> **What the task requires**
Copy nothing but the lines below running from the line containing "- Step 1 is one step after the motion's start" through the line containing "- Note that", both end lines included.

(Records contained in a dataset)

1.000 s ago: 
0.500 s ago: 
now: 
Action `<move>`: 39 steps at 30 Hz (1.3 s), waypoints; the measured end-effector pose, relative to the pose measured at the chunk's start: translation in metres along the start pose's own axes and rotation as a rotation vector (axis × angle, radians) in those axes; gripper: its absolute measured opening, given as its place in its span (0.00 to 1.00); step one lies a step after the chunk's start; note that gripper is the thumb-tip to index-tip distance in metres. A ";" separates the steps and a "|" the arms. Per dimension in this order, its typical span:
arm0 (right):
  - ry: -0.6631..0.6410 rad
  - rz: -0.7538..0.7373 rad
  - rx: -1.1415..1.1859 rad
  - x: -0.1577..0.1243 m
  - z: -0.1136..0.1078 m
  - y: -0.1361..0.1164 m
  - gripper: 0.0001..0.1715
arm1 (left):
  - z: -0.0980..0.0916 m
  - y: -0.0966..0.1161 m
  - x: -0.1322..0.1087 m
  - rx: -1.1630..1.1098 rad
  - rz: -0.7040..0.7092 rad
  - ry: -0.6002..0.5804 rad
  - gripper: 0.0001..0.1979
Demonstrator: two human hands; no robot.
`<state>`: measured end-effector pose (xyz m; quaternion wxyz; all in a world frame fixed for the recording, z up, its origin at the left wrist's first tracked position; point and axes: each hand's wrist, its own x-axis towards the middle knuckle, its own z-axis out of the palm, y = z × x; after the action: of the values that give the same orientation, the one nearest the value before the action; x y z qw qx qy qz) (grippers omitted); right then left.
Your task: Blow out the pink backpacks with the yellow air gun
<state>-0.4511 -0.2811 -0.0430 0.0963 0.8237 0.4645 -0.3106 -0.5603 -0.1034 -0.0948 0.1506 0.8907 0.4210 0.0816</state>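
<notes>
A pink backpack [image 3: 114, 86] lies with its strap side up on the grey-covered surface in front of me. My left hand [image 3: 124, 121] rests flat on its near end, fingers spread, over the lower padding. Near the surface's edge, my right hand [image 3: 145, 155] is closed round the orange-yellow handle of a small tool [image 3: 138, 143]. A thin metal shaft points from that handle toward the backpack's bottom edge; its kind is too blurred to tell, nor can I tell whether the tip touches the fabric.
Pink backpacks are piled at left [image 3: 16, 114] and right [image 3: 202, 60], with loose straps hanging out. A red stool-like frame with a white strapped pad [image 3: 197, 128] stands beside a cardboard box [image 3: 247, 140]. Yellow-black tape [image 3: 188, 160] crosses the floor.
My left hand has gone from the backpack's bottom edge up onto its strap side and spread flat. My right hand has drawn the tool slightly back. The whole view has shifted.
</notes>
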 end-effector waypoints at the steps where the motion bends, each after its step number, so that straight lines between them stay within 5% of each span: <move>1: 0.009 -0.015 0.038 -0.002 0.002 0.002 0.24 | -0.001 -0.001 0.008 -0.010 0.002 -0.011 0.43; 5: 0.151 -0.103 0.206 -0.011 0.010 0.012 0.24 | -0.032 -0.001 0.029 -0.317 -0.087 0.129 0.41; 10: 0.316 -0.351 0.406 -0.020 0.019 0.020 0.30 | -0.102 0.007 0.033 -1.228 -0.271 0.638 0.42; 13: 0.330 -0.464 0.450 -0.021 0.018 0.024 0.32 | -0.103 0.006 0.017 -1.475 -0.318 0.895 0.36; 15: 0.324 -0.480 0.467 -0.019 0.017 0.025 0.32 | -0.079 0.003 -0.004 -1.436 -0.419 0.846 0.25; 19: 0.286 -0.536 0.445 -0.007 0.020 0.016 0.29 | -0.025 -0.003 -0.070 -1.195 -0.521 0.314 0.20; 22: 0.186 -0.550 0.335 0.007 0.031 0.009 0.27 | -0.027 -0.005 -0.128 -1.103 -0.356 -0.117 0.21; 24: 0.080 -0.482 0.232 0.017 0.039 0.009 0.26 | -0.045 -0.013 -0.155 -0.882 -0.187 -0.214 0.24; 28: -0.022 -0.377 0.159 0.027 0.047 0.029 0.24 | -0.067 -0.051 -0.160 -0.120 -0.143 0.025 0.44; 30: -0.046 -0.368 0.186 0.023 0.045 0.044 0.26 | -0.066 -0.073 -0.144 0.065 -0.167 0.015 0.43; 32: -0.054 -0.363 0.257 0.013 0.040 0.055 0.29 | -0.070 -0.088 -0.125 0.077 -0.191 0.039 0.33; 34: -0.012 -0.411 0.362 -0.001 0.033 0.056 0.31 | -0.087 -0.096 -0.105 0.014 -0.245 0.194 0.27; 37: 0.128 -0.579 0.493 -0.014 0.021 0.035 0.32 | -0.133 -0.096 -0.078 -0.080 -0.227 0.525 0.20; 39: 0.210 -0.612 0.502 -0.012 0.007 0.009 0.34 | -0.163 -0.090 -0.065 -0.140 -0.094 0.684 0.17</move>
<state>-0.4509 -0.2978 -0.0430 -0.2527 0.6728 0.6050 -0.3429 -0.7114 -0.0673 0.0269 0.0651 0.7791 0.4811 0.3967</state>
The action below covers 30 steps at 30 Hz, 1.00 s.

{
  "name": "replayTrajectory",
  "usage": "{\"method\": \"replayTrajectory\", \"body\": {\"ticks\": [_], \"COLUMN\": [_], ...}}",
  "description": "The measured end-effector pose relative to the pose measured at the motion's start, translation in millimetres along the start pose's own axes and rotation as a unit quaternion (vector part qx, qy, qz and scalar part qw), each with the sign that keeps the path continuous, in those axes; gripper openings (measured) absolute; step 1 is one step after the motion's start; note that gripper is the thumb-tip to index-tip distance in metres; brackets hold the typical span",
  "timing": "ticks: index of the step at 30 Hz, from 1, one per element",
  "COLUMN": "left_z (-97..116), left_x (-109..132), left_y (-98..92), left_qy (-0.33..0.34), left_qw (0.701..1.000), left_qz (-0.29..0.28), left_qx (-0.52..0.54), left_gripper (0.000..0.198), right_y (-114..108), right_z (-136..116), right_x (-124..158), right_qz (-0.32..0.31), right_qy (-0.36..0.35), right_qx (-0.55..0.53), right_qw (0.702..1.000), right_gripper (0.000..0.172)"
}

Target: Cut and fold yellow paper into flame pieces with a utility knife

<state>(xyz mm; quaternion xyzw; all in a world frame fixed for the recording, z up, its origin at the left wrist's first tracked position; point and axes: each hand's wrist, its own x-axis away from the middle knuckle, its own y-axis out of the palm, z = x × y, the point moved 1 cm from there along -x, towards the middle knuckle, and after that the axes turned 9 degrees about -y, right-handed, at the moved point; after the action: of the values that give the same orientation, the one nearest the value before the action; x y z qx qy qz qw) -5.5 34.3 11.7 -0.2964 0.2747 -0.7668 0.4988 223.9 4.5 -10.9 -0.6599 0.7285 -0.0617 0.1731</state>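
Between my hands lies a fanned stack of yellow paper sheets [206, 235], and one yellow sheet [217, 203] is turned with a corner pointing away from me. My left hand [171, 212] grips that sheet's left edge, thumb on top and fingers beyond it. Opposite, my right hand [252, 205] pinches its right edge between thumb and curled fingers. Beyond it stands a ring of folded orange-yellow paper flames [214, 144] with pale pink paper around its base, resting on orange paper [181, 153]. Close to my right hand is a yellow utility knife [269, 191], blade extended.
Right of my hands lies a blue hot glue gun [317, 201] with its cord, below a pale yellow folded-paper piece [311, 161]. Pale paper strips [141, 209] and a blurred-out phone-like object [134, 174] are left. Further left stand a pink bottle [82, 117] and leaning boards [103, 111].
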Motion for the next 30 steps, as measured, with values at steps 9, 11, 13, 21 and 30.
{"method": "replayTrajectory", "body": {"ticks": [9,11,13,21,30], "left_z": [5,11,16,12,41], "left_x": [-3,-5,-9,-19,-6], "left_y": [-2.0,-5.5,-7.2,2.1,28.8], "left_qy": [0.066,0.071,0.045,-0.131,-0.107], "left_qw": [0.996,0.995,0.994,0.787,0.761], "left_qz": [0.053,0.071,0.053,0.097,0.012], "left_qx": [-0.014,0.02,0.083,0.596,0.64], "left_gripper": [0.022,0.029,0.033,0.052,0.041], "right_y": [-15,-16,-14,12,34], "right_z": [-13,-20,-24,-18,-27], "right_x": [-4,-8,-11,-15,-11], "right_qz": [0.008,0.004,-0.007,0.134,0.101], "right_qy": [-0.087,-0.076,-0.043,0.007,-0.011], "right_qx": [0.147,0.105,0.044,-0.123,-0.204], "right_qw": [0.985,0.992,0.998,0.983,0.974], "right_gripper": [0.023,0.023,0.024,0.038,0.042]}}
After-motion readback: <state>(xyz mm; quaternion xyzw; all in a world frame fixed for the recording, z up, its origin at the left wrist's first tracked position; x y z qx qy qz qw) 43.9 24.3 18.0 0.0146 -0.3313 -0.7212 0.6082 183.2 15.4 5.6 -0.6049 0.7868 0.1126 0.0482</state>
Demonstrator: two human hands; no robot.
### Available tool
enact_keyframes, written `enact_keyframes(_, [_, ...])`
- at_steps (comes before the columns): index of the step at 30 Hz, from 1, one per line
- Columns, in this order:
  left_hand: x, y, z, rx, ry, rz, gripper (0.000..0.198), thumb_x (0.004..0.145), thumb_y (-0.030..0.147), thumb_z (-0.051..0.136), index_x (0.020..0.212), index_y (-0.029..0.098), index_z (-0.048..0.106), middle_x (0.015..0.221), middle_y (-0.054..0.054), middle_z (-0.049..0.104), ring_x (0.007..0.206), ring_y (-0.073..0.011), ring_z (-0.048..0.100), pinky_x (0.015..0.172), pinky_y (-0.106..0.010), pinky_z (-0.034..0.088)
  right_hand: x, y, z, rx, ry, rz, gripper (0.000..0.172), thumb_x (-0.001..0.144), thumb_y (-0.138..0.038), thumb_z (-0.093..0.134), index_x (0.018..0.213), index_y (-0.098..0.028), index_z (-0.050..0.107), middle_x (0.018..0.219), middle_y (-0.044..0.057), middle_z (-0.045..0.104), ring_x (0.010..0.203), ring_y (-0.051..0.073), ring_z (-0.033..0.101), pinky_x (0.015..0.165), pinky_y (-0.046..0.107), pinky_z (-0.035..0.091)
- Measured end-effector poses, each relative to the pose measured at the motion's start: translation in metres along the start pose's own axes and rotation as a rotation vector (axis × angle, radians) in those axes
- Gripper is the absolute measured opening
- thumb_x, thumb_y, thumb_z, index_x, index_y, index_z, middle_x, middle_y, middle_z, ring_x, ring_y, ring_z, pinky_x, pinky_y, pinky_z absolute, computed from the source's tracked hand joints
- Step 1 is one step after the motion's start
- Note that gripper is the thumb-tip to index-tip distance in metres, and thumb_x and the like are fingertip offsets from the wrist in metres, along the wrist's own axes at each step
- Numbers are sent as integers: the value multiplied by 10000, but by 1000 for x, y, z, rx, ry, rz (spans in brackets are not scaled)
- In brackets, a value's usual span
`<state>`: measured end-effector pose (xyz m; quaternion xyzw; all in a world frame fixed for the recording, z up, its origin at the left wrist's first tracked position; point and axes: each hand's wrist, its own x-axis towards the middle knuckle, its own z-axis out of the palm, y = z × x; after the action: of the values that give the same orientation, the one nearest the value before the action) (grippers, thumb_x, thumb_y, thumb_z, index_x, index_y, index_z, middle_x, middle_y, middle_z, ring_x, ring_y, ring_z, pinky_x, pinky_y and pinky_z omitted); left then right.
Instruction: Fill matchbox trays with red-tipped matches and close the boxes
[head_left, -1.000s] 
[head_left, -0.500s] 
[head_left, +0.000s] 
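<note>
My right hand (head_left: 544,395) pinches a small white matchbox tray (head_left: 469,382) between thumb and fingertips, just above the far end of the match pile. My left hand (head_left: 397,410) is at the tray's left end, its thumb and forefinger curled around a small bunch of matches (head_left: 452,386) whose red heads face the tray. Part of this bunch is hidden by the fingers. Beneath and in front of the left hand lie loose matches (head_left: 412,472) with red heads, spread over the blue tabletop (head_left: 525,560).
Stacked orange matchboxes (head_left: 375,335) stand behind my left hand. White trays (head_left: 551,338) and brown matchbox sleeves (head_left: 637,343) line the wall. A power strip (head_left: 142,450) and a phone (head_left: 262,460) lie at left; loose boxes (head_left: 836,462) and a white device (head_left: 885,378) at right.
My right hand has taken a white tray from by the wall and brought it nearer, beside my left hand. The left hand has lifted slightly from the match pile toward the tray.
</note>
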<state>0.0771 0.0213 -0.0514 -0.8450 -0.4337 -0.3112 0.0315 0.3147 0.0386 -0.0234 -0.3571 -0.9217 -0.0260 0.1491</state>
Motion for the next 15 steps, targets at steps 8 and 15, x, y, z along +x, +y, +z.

> **Output of the exercise**
- Step 1 is one step after the motion's start
- Note that gripper is the thumb-tip to index-tip distance in metres, and thumb_x and the like are fingertip offsets from the wrist in metres, along the wrist's own axes at each step

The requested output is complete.